El lanzamient­o del libro plagiado terminó con un show “musical” en que Milei se celebró a sí mismo como un rockstar de pacotilla: “Soy el rey, te destrozaré”, cantó sobre una canción de La Renga, que la banda por años le ha pedido que deje de usar con fines políticos. Plagio sobre plagio: su suma devoción por la propiedad privada no alcanza a la propiedad intelectua­l, que viola ya como una costumbre.

Es llamativo que los peores dardos e insultos de Milei suelan dirigirse a quienes han logrado lo que él siempre soñó pero no pudo ser: un académico de prestigio, un científico serio, un músico reconocido.

“Soy el mayor exponente de la libertad en el mundo”, se autoelogia Milei, para quien sus críticos son “liliputien­ses que no están acostumbra­dos a ver a una persona que es uno de los dos líderes más importante­s del mundo”.

Milei no es el primer caudillo que borra los límites entre su persona y el Estado, y olvida las fronteras entre su ego y los intereses de su Patria.

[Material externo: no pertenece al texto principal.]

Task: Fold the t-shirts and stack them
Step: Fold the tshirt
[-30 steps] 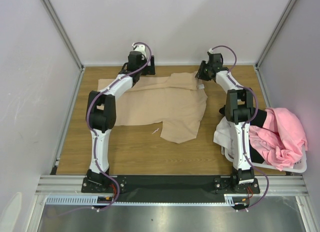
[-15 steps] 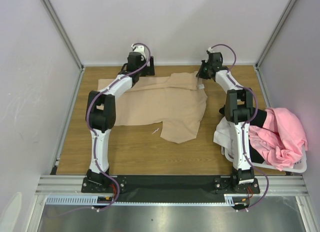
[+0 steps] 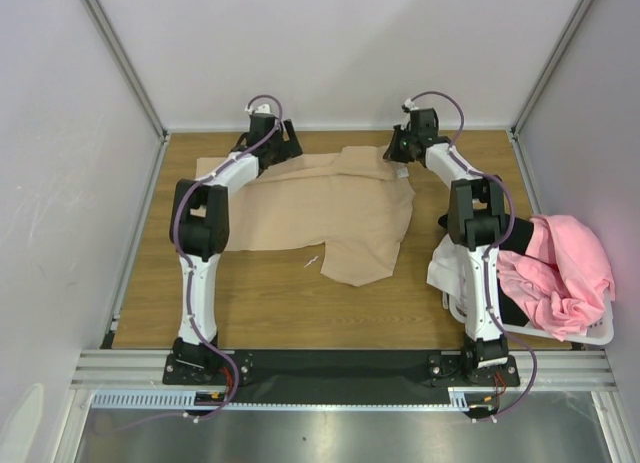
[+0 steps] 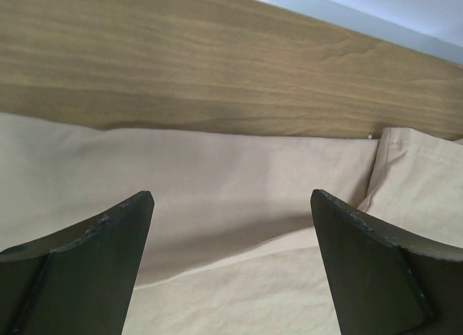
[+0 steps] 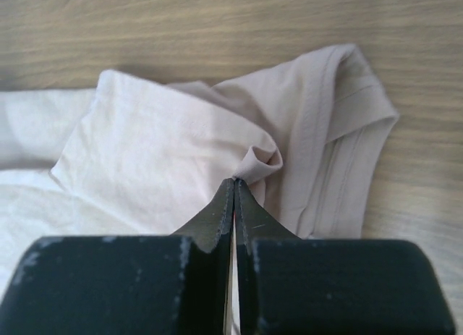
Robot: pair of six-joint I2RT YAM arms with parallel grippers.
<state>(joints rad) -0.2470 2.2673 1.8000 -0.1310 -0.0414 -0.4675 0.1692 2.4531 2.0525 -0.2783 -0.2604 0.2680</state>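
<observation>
Top external view. The tan t-shirt (image 3: 330,208) lies spread on the wooden table (image 3: 250,303), mid-frame, its lower right part folded into a rumpled flap. The left gripper (image 3: 285,143) is at the shirt's upper left edge, near the back wall. The right gripper (image 3: 397,153) is at the shirt's upper right corner. At the right of the frame a white laundry basket (image 3: 590,333) holds a heaped pink t-shirt (image 3: 560,268); a white t-shirt (image 3: 445,268) hangs over its left side, behind the right arm.

Left wrist view. Jaws spread wide, nothing between them. The dark fingers (image 4: 87,263) frame the lower corners. Tan cloth fills the lower half of the frame, with a stitched hem at the right edge. A bare strip of table runs across the top, and the shirt's edge lies along it.

Right wrist view. Jaws pressed together, no gap showing. A small pucker of tan cloth (image 5: 257,161) is pinched at the fingertips. A sleeve with a double-stitched hem sits at right. Bare table shows above and at the right.
</observation>
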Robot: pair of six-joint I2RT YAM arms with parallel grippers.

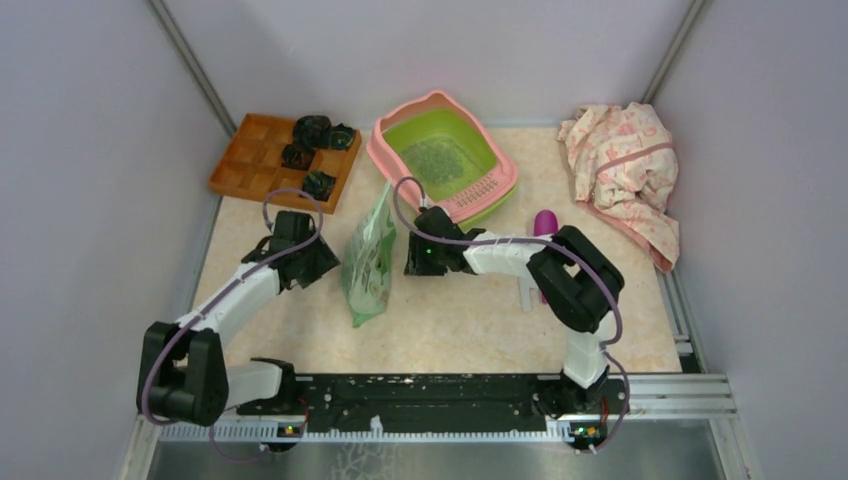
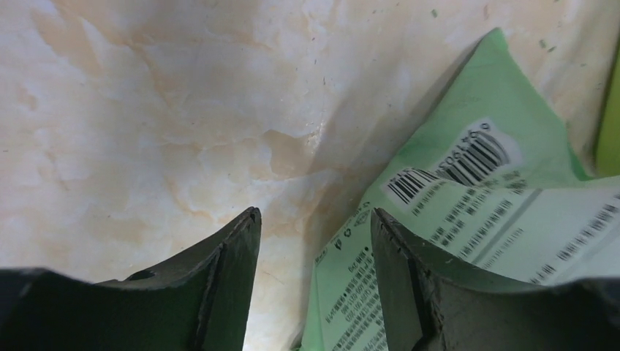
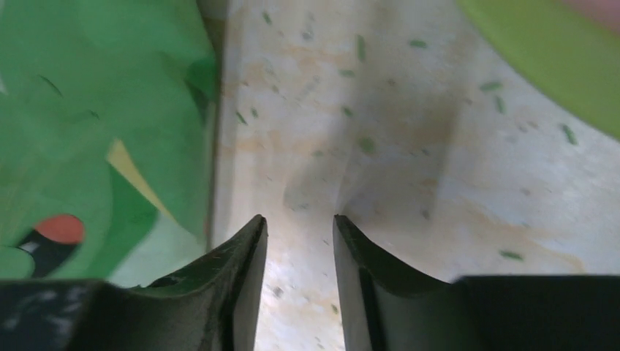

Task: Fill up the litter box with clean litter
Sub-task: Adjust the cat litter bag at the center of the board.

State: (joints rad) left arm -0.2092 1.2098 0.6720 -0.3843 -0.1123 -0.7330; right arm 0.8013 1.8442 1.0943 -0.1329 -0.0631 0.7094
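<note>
The litter box [image 1: 382,148], a lime green basin with a pink rim, stands at the back centre with a patch of dark litter [image 1: 436,160] inside. A pale green printed bag [image 1: 369,262] lies in front of it, between my two grippers. My left gripper [image 1: 326,262] is open at the bag's left side. In the left wrist view the left gripper [image 2: 314,212] has the bag's [image 2: 468,197] edge reaching into its gap, clear of the left finger. My right gripper [image 1: 409,257] is open at the bag's right side. The right wrist view shows the right gripper [image 3: 300,218] with only table between its fingers.
An orange-brown compartmented tray [image 1: 250,165] with black items sits back left. A crumpled pink cloth [image 1: 625,170] lies back right. A purple-handled tool [image 1: 544,222] rests by the right arm. Loose granules [image 3: 365,144] dot the table near the box's green wall [image 3: 556,66].
</note>
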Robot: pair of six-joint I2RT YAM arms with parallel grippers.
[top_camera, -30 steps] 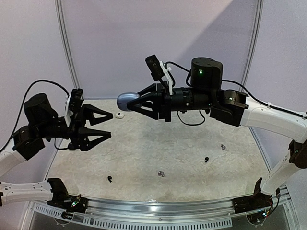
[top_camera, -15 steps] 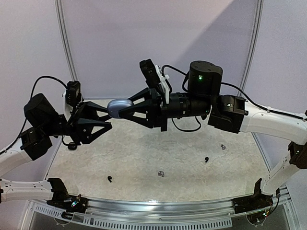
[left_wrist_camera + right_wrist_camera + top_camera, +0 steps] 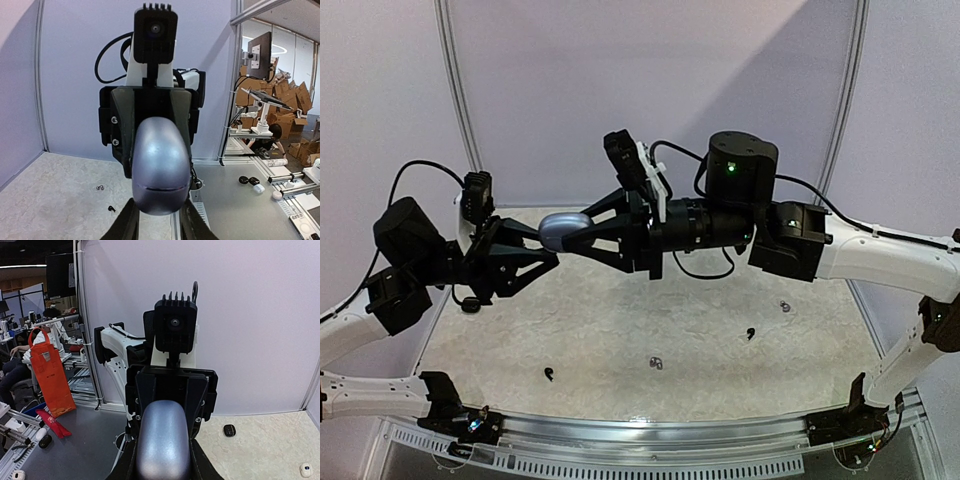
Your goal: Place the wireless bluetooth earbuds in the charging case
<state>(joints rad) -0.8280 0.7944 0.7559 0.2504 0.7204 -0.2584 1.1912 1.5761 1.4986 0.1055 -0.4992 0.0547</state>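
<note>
The silvery-grey charging case (image 3: 560, 228) is shut and hangs in the air over the table's back left. My right gripper (image 3: 575, 232) is shut on one end of it. My left gripper (image 3: 550, 245) faces it and its fingers (image 3: 127, 225) press the sides of the other end (image 3: 160, 170), where the lid seam shows. In the right wrist view the case (image 3: 164, 440) fills the space between my right fingers (image 3: 197, 465). Earbuds lie loose on the table: a black one (image 3: 550, 375), a silvery one (image 3: 655, 363), a second black one (image 3: 751, 333) and a greyish one (image 3: 784, 306).
A small black case (image 3: 229, 430) and a white one (image 3: 305, 470) lie on the table near the back wall. A dark object (image 3: 470, 305) sits under my left arm. Off the table, a grey bench (image 3: 225, 210) carries more small cases (image 3: 245, 180).
My right gripper carried the case leftward to my left gripper. My left gripper rose to meet it and its jaws closed in from wide open onto the case's free end.
</note>
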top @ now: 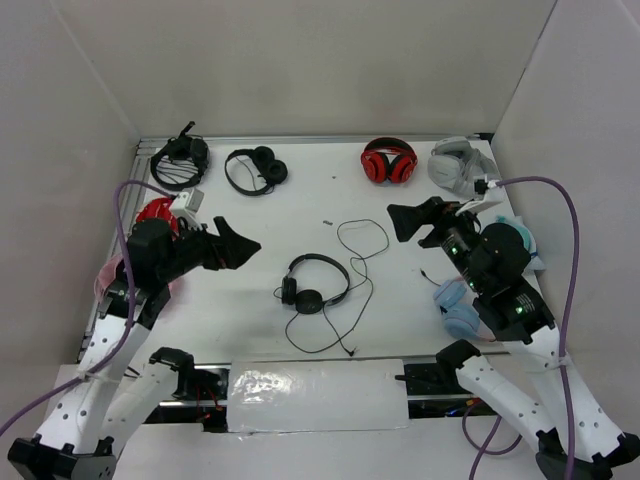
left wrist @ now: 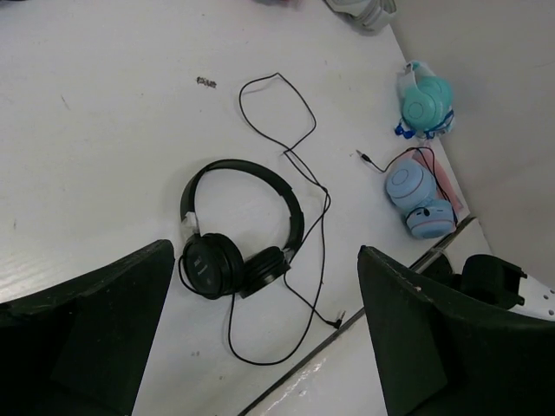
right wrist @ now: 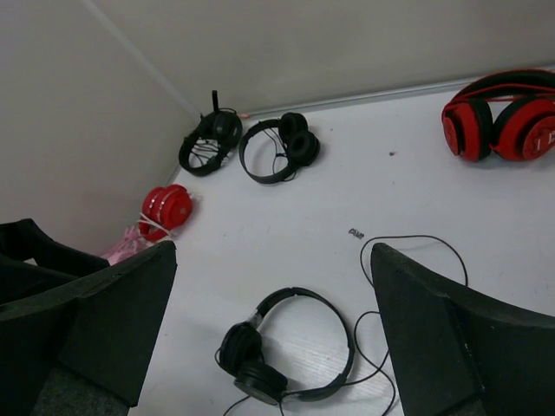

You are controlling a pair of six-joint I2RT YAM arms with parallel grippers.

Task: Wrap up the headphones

Con más o menos talento, Chávez, Trump, Bucaram, AMLO, Cristina K y otros han transitado caminos similares.

Pero el autoprocla­mado “León”, con su extremado culto a la personalid­ad, y con el uso de las relaciones internacio­nales como mero instrument­o de vendettas personales, está llevando esta egopolític­a a un nuevo extremo.

A uno en que el Estado se convierte en un simple juguete para satisfacer las pulsiones de un sujeto.